▶ _Problem to solve_
Go through the entries below and retype them exactly, omitting each picture.

▶ _Data entries_
——————————

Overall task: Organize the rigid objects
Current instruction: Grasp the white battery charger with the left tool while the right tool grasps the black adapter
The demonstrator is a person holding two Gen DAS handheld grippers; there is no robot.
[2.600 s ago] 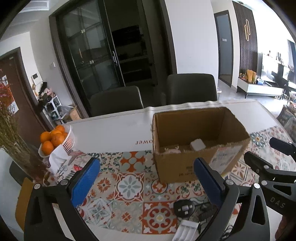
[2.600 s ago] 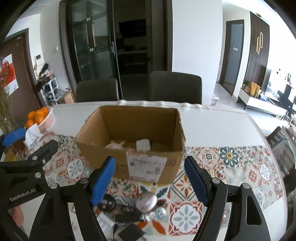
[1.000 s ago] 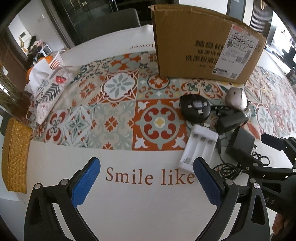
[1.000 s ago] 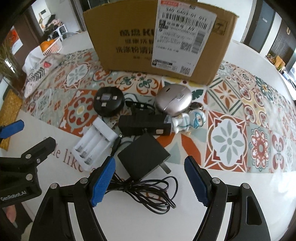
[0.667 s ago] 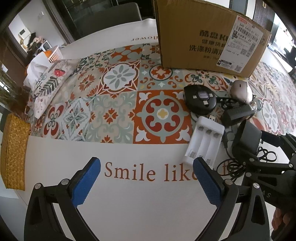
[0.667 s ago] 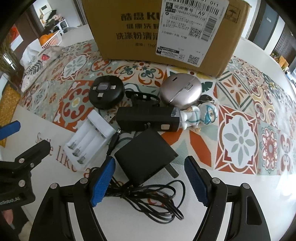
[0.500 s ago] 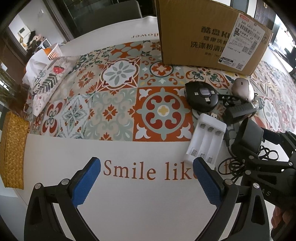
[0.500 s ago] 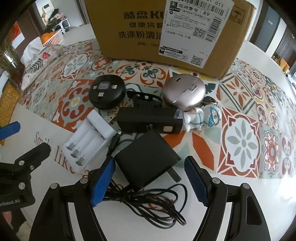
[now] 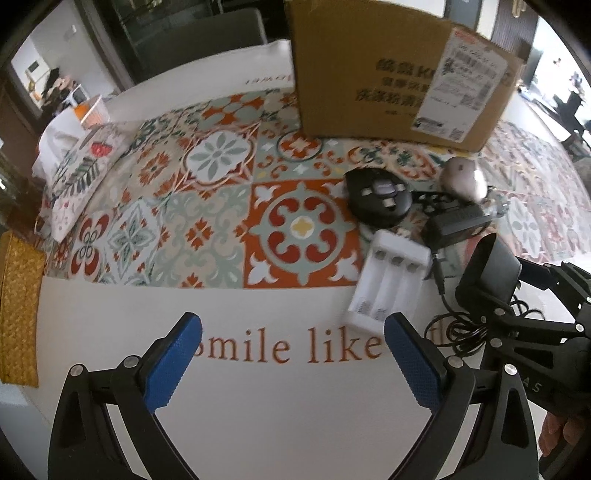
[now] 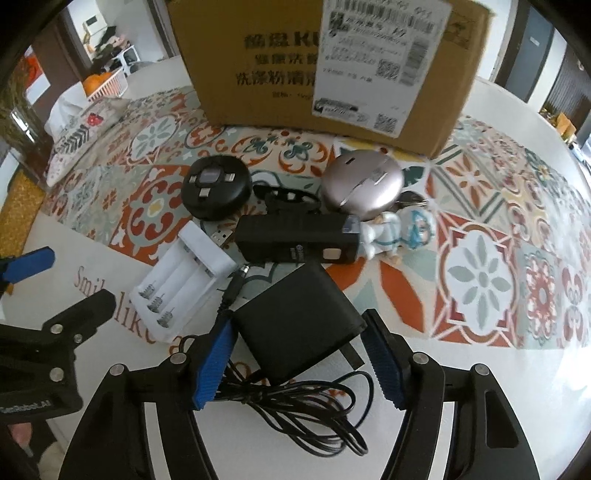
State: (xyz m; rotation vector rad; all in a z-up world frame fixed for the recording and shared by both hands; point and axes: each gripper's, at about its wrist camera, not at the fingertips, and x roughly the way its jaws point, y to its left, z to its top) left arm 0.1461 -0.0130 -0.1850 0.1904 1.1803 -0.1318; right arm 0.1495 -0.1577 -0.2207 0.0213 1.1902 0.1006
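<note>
A black power adapter (image 10: 295, 325) lies on the white table with its cord (image 10: 299, 417) coiled in front. My right gripper (image 10: 297, 328) is closing around it, a blue pad touching each side. Behind it lie a white battery charger (image 10: 184, 280), a black oblong device (image 10: 295, 240), a round black cable hub (image 10: 216, 186), a rose-gold round case (image 10: 362, 184) and a small figurine (image 10: 399, 229). The cardboard box (image 10: 280, 66) stands behind them. My left gripper (image 9: 293, 332) hangs open over the bare table left of the charger (image 9: 388, 280), with nothing between its fingers.
A tiled-pattern runner (image 9: 207, 206) covers the table's middle. At the far left lie a printed fabric pouch (image 9: 81, 170) and a woven mat (image 9: 18, 302), with a white basket of oranges (image 10: 107, 83) beyond. Dark chairs (image 9: 207, 33) stand behind the table.
Both grippers have come down from above the box to the table in front of it. The right jaws have narrowed onto the black adapter; the left jaws have stayed wide.
</note>
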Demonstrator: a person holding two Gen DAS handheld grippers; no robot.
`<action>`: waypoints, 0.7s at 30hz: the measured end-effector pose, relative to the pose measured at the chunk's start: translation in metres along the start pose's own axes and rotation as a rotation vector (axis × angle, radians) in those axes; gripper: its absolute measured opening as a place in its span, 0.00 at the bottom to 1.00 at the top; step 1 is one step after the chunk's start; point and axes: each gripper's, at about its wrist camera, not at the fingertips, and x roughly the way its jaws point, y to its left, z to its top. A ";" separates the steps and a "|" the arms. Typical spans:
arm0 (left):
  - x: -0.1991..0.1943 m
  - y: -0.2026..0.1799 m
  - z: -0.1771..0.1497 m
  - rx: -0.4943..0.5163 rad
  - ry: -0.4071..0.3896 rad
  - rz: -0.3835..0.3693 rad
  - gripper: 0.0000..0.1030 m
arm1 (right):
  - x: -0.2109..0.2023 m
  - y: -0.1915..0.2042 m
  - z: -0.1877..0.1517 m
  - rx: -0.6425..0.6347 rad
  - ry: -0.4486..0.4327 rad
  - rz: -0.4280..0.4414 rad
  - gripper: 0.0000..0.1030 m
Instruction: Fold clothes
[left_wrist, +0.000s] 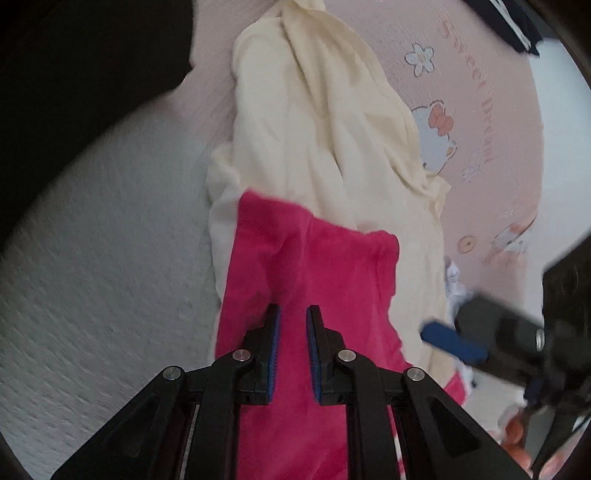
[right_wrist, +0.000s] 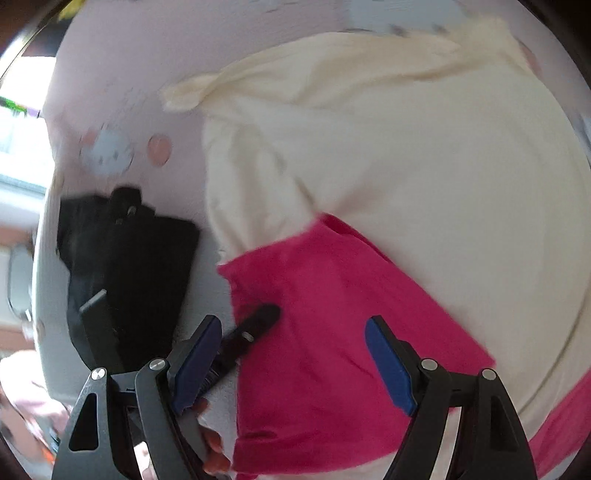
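Cloth is the whole matter here: a cream garment (left_wrist: 314, 140) lies rumpled down the middle of the left wrist frame, with a bright pink piece (left_wrist: 314, 266) over its lower end, filling the lower centre. In the right wrist frame the cream garment (right_wrist: 406, 166) spreads across the upper right and the pink piece (right_wrist: 325, 332) sits at lower centre. Whether pink and cream are one garment or two I cannot tell.

Both look light, soft and limp, likely to sag and crease when lifted, and not fragile. The pink fabric looks plush enough to give the pads some purchase. A sensible hold would be an edge or corner, such as the pink piece's free corner at mid-left of the right wrist frame, pinching few layers so the fold stays clean.

Left gripper (left_wrist: 293, 314), at bottom centre of its frame, has its jaws nearly together with pink fabric showing in the narrow gap; it appears clamped on the pink piece, though the contact itself is hard to make out. Right gripper (right_wrist: 291, 354) stands wide apart over the pink piece and holds nothing.

Underneath lies a pink cartoon-print sheet (left_wrist: 480, 122), with a white textured cover (left_wrist: 92, 277) at the left.
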 end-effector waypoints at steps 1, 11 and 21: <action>0.000 0.003 -0.003 -0.018 -0.005 -0.020 0.11 | 0.007 0.005 0.005 -0.015 0.024 -0.002 0.77; -0.018 -0.014 -0.020 0.080 -0.032 0.089 0.11 | 0.057 0.041 0.027 -0.099 0.127 0.030 0.77; -0.037 -0.026 -0.029 0.124 -0.117 0.209 0.12 | 0.090 0.068 0.019 -0.191 0.170 -0.012 0.77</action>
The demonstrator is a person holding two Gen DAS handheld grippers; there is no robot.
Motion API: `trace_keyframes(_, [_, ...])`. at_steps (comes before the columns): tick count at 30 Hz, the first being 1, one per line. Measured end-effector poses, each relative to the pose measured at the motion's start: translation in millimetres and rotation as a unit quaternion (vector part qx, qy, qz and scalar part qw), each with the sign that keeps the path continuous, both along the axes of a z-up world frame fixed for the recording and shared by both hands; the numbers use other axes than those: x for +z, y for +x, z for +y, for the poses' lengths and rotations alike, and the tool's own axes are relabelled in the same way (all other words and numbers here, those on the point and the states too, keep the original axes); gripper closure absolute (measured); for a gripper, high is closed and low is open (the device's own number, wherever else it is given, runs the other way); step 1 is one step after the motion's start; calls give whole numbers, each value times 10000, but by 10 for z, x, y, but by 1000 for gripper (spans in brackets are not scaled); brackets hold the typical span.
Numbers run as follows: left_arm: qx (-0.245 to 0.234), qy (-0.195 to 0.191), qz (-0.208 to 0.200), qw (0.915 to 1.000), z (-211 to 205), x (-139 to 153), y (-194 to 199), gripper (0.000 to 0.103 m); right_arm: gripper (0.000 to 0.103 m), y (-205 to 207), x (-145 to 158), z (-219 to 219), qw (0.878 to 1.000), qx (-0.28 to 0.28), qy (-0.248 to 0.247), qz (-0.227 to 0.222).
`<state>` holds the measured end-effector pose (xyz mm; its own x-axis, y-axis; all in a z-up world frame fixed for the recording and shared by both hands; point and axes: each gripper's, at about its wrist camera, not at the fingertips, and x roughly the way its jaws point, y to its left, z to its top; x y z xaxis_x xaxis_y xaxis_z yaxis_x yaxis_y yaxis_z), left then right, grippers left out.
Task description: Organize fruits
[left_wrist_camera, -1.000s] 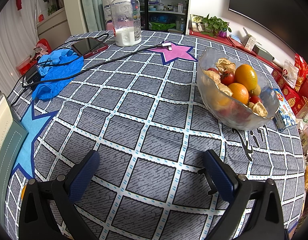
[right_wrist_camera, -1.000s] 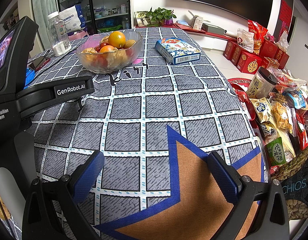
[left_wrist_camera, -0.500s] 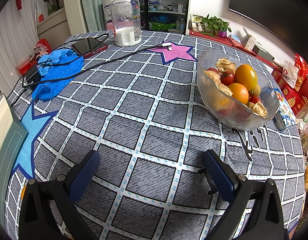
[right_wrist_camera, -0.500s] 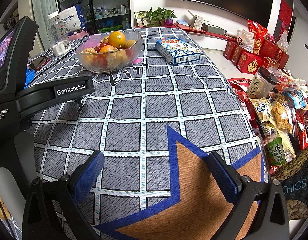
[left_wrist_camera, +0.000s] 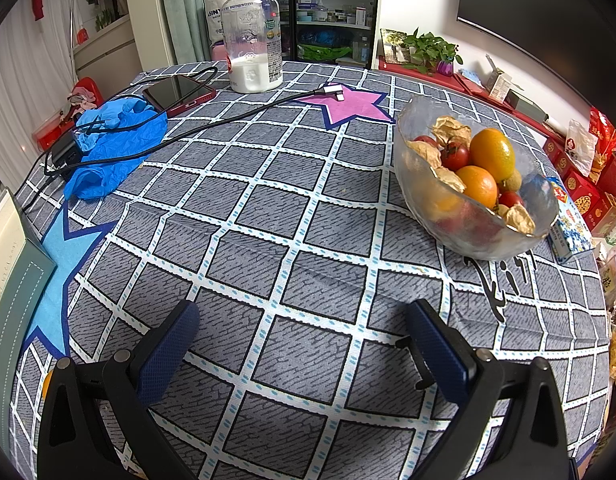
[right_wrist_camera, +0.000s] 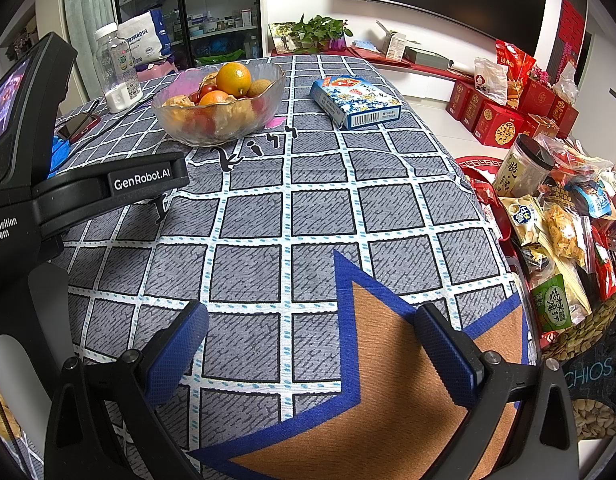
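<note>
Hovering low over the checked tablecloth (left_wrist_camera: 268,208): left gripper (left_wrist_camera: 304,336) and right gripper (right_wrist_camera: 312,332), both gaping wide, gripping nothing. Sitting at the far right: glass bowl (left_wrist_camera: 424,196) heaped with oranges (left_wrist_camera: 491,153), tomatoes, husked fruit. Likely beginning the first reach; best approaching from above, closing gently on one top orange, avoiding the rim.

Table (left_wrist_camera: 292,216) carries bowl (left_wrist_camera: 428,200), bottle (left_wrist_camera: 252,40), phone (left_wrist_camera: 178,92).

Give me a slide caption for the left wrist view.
Open left claw hovers over the checked tablecloth, glass fruit bowl ahead to its right.
</note>
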<state>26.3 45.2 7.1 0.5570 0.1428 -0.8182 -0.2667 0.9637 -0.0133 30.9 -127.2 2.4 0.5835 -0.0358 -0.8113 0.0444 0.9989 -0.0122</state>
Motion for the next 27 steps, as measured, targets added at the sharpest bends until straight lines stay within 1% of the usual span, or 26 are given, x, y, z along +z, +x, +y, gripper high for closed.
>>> trace_keyframes(27, [-2, 1, 4, 10000, 0, 1, 1, 0, 0, 7, -6, -14, 10000, 0, 0, 0])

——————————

▶ _Answer section_
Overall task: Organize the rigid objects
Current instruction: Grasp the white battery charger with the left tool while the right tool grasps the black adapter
The demonstrator is a person holding two Gen DAS handheld grippers; there is no robot.
[2.600 s ago] 
[2.600 s ago] 
[1.000 s ago] 
[1.000 s ago] 
[0.667 s ago] 
[0.667 s ago] 
[0.500 s ago] 
[0.500 s ago] 
[now] 
[now] 
State: (xyz m; rotation vector rad; all in a z-up world frame fixed for the recording and shared by both hands; point and axes: each gripper's, at about its wrist camera, not at the fingertips, and x roughly the way its jaws point, y to its left, z to its top) left arm 0.1461 -0.0130 -0.1850 0.1904 1.1803 -0.1318; right arm 0.1495 -0.1577 -0.2207 0.0213 1.1902 0.1006
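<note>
A black power adapter (image 10: 295, 325) lies on the white table with its cord (image 10: 299, 417) coiled in front. My right gripper (image 10: 297, 328) is closing around it, a blue pad touching each side. Behind it lie a white battery charger (image 10: 184, 280), a black oblong device (image 10: 295, 240), a round black cable hub (image 10: 216, 186), a rose-gold round case (image 10: 362, 184) and a small figurine (image 10: 399, 229). The cardboard box (image 10: 280, 66) stands behind them. My left gripper (image 9: 293, 332) hangs open over the bare table left of the charger (image 9: 388, 280), with nothing between its fingers.
A tiled-pattern runner (image 9: 207, 206) covers the table's middle. At the far left lie a printed fabric pouch (image 9: 81, 170) and a woven mat (image 9: 18, 302), with a white basket of oranges (image 10: 107, 83) beyond. Dark chairs (image 9: 207, 33) stand behind the table.
Both grippers have come down from above the box to the table in front of it. The right jaws have narrowed onto the black adapter; the left jaws have stayed wide.
</note>
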Demonstrator: a person holding two Gen DAS handheld grippers; no robot.
`<action>`: waypoints, 0.7s at 30hz: the measured end-effector pose, relative to the pose measured at the chunk's start: translation in metres along the start pose's own axes and rotation as a rotation vector (axis × angle, radians) in those axes; gripper: its absolute measured opening as a place in its span, 0.00 at the bottom to 1.00 at the top; step 1 is one step after the chunk's start; point and axes: each gripper's, at about its wrist camera, not at the fingertips, and x roughly the way its jaws point, y to its left, z to its top. A ";" separates the steps and a "|" the arms. Typical spans:
arm0 (left):
  - x: -0.1991..0.1943 m
  - y: -0.2026..0.1799 m
  - z: -0.1771..0.1497 m
  - rx: -0.4943..0.5163 rad
  - ry: -0.4071..0.3896 rad
  - rz: -0.3835..0.3693 rad
  - gripper: 0.0000..0.1030 m
arm1 (right):
  - x: -0.2109..0.2023 m
  - y: -0.1915..0.2042 m
  - z: -0.1877..0.1517 m
  - rx: -0.6425..0.6347 rad
  - ry: -0.4486..0.4327 rad
  - rz: -0.4280..0.4414 rad
  - gripper: 0.0000..0.1030 m
Instruction: Fold clothes
[left_wrist, +0.000s] 
[right_wrist, +0.000s] 
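Cloth is the whole matter here: a cream garment (left_wrist: 314, 140) lies rumpled down the middle of the left wrist frame, with a bright pink piece (left_wrist: 314, 266) over its lower end, filling the lower centre. In the right wrist frame the cream garment (right_wrist: 406, 166) spreads across the upper right and the pink piece (right_wrist: 325, 332) sits at lower centre. Whether pink and cream are one garment or two I cannot tell.

Both look light, soft and limp, likely to sag and crease when lifted, and not fragile. The pink fabric looks plush enough to give the pads some purchase. A sensible hold would be an edge or corner, such as the pink piece's free corner at mid-left of the right wrist frame, pinching few layers so the fold stays clean.

Left gripper (left_wrist: 293, 314), at bottom centre of its frame, has its jaws nearly together with pink fabric showing in the narrow gap; it appears clamped on the pink piece, though the contact itself is hard to make out. Right gripper (right_wrist: 291, 354) stands wide apart over the pink piece and holds nothing.

Underneath lies a pink cartoon-print sheet (left_wrist: 480, 122), with a white textured cover (left_wrist: 92, 277) at the left.
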 end-effector waypoints at steps 1, 11 and 21: <action>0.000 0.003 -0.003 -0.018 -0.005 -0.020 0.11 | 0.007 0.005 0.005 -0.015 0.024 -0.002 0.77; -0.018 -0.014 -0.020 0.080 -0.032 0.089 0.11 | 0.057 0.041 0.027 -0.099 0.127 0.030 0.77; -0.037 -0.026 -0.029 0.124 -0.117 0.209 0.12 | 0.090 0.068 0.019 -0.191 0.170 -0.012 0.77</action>
The demonstrator is a person holding two Gen DAS handheld grippers; there is no robot.
Motion API: `trace_keyframes(_, [_, ...])`. at_steps (comes before the columns): tick count at 30 Hz, the first being 1, one per line. Measured end-effector poses, each relative to the pose measured at the motion's start: translation in millimetres and rotation as a unit quaternion (vector part qx, qy, qz and scalar part qw), each with the sign that keeps the path continuous, both along the axes of a z-up world frame fixed for the recording and shared by both hands; the numbers use other axes than those: x for +z, y for +x, z for +y, for the poses' lengths and rotations alike, and the tool's own axes are relabelled in the same way (all other words and numbers here, those on the point and the states too, keep the original axes); gripper closure absolute (measured); for a gripper, high is closed and low is open (the device's own number, wherever else it is given, runs the other way); step 1 is one step after the motion's start; calls give whole numbers, each value times 10000, but by 10 for z, x, y, but by 1000 for gripper (spans in brackets are not scaled); brackets hold the typical span.
Numbers run as follows: left_arm: qx (-0.245 to 0.234), qy (-0.195 to 0.191), qz (-0.208 to 0.200), qw (0.915 to 1.000), z (-211 to 205), x (-139 to 153), y (-194 to 199), gripper (0.000 to 0.103 m); right_arm: gripper (0.000 to 0.103 m), y (-205 to 207), x (-145 to 158), z (-219 to 219), qw (0.878 to 1.000), qx (-0.28 to 0.28), qy (-0.248 to 0.247), qz (-0.227 to 0.222).
`<state>` holds the measured end-effector pose (xyz mm; its own x-axis, y-axis; all in a z-up world frame fixed for the recording and shared by both hands; point and axes: each gripper's, at about its wrist camera, not at the fingertips, and x roughly the way its jaws point, y to its left, z to its top; x y z xaxis_x xaxis_y xaxis_z yaxis_x yaxis_y yaxis_z), left then right, grippers left out.
Task description: Organize fruits
[left_wrist_camera, -1.000s] 
[right_wrist_camera, -1.000s] 
[left_wrist_camera, -0.500s] 
[right_wrist_camera, -0.500s] 
[left_wrist_camera, +0.000s] 
[right_wrist_camera, +0.000s] 
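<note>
Hovering low over the checked tablecloth (left_wrist_camera: 268,208): left gripper (left_wrist_camera: 304,336) and right gripper (right_wrist_camera: 312,332), both gaping wide, gripping nothing. Sitting at the far right: glass bowl (left_wrist_camera: 424,196) heaped with oranges (left_wrist_camera: 491,153), tomatoes, husked fruit. Likely beginning the first reach; best approaching from above, closing gently on one top orange, avoiding the rim.

Table (left_wrist_camera: 292,216) carries bowl (left_wrist_camera: 428,200), bottle (left_wrist_camera: 252,40), phone (left_wrist_camera: 178,92).

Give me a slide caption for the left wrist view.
Open left claw hovers over the checked tablecloth, glass fruit bowl ahead to its right.
</note>
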<state>26.3 45.2 7.1 0.5570 0.1428 -0.8182 -0.2667 0.9637 -0.0133 30.9 -127.2 2.4 0.5835 -0.0358 -0.8113 0.0444 0.9989 -0.0122</state>
Motion for the next 27 steps, as measured, targets added at the sharpest bends until straight lines stay within 1% of the usual span, or 26 are given, x, y, z along +z, +x, +y, gripper high for closed.
>>> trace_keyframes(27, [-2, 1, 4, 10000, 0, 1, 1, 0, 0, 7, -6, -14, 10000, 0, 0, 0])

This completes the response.